WHAT YOU HAVE TO DO => Please return each record exactly, leaving nothing out.

____ TASK INPUTS

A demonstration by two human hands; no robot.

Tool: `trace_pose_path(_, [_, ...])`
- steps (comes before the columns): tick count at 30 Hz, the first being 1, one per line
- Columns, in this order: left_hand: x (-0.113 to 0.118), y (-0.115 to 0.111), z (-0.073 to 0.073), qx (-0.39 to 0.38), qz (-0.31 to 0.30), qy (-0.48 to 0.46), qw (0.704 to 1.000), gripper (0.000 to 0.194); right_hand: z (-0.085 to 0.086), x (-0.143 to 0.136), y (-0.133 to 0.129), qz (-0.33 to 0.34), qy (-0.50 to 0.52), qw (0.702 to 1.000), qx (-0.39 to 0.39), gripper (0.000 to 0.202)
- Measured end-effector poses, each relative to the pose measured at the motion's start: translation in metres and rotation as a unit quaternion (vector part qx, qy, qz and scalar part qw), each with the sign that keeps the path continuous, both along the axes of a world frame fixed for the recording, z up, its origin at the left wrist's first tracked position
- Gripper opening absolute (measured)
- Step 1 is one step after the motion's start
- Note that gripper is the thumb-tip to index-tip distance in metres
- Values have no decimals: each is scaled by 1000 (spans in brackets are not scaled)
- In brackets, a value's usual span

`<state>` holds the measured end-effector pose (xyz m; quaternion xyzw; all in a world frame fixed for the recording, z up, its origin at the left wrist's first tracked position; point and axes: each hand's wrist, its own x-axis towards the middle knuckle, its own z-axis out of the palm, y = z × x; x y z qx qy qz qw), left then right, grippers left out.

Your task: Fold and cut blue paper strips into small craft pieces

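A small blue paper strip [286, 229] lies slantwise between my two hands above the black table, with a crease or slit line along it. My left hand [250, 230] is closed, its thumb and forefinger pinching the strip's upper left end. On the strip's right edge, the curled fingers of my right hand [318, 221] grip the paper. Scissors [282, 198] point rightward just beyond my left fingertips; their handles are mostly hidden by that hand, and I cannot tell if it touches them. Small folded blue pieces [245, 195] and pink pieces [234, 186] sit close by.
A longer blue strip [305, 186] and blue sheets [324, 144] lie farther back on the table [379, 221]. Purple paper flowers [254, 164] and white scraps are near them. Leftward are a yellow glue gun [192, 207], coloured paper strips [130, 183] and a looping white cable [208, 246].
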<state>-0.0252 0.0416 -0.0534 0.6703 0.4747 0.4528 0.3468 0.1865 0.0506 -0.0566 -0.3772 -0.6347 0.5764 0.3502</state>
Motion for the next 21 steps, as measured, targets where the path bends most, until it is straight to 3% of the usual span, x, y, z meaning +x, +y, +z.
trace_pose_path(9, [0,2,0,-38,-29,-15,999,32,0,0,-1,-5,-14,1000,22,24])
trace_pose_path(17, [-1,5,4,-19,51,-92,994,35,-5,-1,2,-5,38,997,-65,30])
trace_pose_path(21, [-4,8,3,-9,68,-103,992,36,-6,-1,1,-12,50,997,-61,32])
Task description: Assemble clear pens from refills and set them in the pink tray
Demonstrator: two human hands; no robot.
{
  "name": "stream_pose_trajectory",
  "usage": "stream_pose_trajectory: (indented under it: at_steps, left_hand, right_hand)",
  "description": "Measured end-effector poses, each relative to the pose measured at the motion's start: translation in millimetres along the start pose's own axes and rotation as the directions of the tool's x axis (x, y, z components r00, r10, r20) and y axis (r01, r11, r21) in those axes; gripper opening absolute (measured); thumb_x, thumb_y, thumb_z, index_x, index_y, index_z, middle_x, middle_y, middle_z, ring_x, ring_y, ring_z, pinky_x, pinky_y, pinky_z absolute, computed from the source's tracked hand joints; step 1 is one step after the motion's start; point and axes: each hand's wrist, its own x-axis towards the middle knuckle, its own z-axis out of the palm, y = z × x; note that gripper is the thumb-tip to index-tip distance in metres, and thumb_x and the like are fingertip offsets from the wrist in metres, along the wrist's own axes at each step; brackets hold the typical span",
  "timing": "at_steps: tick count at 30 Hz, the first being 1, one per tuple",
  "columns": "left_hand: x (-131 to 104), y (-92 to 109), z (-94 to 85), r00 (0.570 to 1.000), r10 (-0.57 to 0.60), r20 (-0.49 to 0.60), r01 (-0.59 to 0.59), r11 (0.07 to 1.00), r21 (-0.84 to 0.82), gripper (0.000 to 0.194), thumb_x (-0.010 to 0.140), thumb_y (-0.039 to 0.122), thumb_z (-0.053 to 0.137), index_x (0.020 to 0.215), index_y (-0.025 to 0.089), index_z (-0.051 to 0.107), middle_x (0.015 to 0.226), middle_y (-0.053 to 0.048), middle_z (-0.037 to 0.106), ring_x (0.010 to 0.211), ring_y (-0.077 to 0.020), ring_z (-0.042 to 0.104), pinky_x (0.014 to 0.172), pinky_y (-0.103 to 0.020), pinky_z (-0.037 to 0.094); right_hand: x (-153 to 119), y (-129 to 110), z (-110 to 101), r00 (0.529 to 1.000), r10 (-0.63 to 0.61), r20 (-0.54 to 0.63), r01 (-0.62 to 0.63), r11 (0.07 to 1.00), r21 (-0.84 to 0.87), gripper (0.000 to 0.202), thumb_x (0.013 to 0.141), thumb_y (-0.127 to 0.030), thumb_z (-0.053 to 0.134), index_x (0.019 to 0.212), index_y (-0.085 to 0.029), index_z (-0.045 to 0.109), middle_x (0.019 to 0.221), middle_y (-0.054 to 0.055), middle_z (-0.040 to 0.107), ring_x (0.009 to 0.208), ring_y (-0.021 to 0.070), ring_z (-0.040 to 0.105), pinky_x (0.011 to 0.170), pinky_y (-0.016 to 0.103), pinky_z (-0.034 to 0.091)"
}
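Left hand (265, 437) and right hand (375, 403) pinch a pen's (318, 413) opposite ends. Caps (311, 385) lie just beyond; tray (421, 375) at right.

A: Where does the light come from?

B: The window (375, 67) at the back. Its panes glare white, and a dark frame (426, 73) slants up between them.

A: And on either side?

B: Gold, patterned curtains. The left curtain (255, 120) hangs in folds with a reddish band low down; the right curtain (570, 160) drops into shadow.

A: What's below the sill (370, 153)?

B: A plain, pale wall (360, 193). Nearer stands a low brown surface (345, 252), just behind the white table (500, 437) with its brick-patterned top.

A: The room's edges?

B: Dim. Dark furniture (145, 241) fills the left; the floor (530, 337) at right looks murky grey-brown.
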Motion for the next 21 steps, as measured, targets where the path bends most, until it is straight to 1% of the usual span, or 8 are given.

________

RESULT OF THIS TASK =>
A demonstration by two human hands; no robot.

Tool: `trace_pose_path(_, [_, ...])`
- steps (comes before the columns): tick count at 30 Hz, the first being 1, one per line
- Columns, in this order: left_hand: x (-0.113 to 0.118), y (-0.115 to 0.111), z (-0.073 to 0.073), qx (-0.39 to 0.38), qz (-0.31 to 0.30), qy (-0.48 to 0.46), qw (0.704 to 1.000), gripper (0.000 to 0.194); right_hand: z (-0.085 to 0.086), x (-0.143 to 0.136), y (-0.133 to 0.129), qz (-0.33 to 0.34), qy (-0.50 to 0.52), qw (0.702 to 1.000), qx (-0.39 to 0.39), gripper (0.000 to 0.202)
- Measured end-effector poses, each relative to the pose measured at the motion's start: translation in metres and rotation as a unit quaternion (vector part qx, qy, qz and scalar part qw), each with the sign that keeps the path continuous, both along the axes of a world frame fixed for the recording, z up, its origin at the left wrist's first tracked position
- Gripper opening absolute (measured)
- Step 1 is one step after the motion's start
- Note that gripper is the thumb-tip to index-tip distance in metres
- Values have no decimals: each is scaled by 1000 (spans in brackets are not scaled)
- In brackets, a value's usual span

`<state>` holds the measured end-effector pose (xyz m; quaternion xyzw; all in a world frame fixed for the recording, z up, its origin at the left wrist's first tracked position; point and axes: each hand's wrist, its own x-axis towards the middle knuckle, its own z-axis out of the palm, y = z × x; x y z qx qy qz qw), left then right, grippers left out.

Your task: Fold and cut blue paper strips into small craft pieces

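A small blue paper strip [286, 229] lies slantwise between my two hands above the black table, with a crease or slit line along it. My left hand [250, 230] is closed, its thumb and forefinger pinching the strip's upper left end. On the strip's right edge, the curled fingers of my right hand [318, 221] grip the paper. Scissors [282, 198] point rightward just beyond my left fingertips; their handles are mostly hidden by that hand, and I cannot tell if it touches them. Small folded blue pieces [245, 195] and pink pieces [234, 186] sit close by.
A longer blue strip [305, 186] and blue sheets [324, 144] lie farther back on the table [379, 221]. Purple paper flowers [254, 164] and white scraps are near them. Leftward are a yellow glue gun [192, 207], coloured paper strips [130, 183] and a looping white cable [208, 246].
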<state>-0.0252 0.0416 -0.0534 0.6703 0.4747 0.4528 0.3468 0.1865 0.0506 -0.0566 -0.3772 -0.6347 0.5764 0.3502</state>
Motion for the next 21 steps, as measured, targets where the path bends most, until it is straight to 3% of the usual span, x, y, z meaning +x, +y, +z.
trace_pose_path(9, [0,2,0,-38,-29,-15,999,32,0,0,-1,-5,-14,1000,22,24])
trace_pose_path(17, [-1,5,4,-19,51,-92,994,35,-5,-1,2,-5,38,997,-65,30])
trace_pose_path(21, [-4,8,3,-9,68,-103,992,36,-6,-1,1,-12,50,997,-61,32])
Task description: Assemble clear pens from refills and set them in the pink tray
Demonstrator: two human hands; no robot.
{
  "name": "stream_pose_trajectory",
  "usage": "stream_pose_trajectory: (indented under it: at_steps, left_hand, right_hand)",
  "description": "Measured end-effector poses, each relative to the pose measured at the motion's start: translation in millimetres along the start pose's own axes and rotation as the directions of the tool's x axis (x, y, z components r00, r10, r20) and y axis (r01, r11, r21) in those axes; gripper opening absolute (measured); thumb_x, thumb_y, thumb_z, index_x, index_y, index_z, middle_x, middle_y, middle_z, ring_x, ring_y, ring_z, pinky_x, pinky_y, pinky_z absolute, computed from the source's tracked hand joints; step 1 is one step after the motion's start; point and axes: each hand's wrist, its own x-axis towards the middle knuckle, its own z-axis out of the palm, y = z × x; note that gripper is the thumb-tip to index-tip distance in metres, and thumb_x and the like are fingertip offsets from the wrist in metres, along the wrist's own axes at each step; brackets hold the typical span",
  "timing": "at_steps: tick count at 30 Hz, the first being 1, one per tuple",
  "columns": "left_hand: x (-131 to 104), y (-92 to 109), z (-94 to 85), r00 (0.570 to 1.000), r10 (-0.57 to 0.60), r20 (-0.49 to 0.60), r01 (-0.59 to 0.59), r11 (0.07 to 1.00), r21 (-0.84 to 0.82), gripper (0.000 to 0.194), thumb_x (-0.010 to 0.140), thumb_y (-0.039 to 0.122), thumb_z (-0.053 to 0.137), index_x (0.020 to 0.215), index_y (-0.025 to 0.089), index_z (-0.051 to 0.107), middle_x (0.015 to 0.226), middle_y (-0.053 to 0.048), middle_z (-0.037 to 0.106), ring_x (0.010 to 0.211), ring_y (-0.077 to 0.020), ring_z (-0.042 to 0.104), pinky_x (0.014 to 0.172), pinky_y (-0.103 to 0.020), pinky_z (-0.037 to 0.094); right_hand: x (-153 to 119), y (-129 to 110), z (-110 to 101), r00 (0.529 to 1.000), r10 (-0.63 to 0.61), r20 (-0.54 to 0.63), r01 (-0.62 to 0.63), r11 (0.07 to 1.00), r21 (-0.84 to 0.87), gripper (0.000 to 0.202), thumb_x (0.013 to 0.141), thumb_y (-0.127 to 0.030), thumb_z (-0.053 to 0.134), index_x (0.019 to 0.212), index_y (-0.085 to 0.029), index_z (-0.045 to 0.109), middle_x (0.019 to 0.221), middle_y (-0.054 to 0.055), middle_z (-0.040 to 0.107), ring_x (0.009 to 0.208), ring_y (-0.021 to 0.070), ring_z (-0.040 to 0.105), pinky_x (0.011 to 0.170), pinky_y (-0.016 to 0.103), pinky_z (-0.034 to 0.091)"
}
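Left hand (265, 437) and right hand (375, 403) pinch a pen's (318, 413) opposite ends. Caps (311, 385) lie just beyond; tray (421, 375) at right.

A: Where does the light come from?

B: The window (375, 67) at the back. Its panes glare white, and a dark frame (426, 73) slants up between them.

A: And on either side?

B: Gold, patterned curtains. The left curtain (255, 120) hangs in folds with a reddish band low down; the right curtain (570, 160) drops into shadow.

A: What's below the sill (370, 153)?

B: A plain, pale wall (360, 193). Nearer stands a low brown surface (345, 252), just behind the white table (500, 437) with its brick-patterned top.

A: The room's edges?

B: Dim. Dark furniture (145, 241) fills the left; the floor (530, 337) at right looks murky grey-brown.
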Motion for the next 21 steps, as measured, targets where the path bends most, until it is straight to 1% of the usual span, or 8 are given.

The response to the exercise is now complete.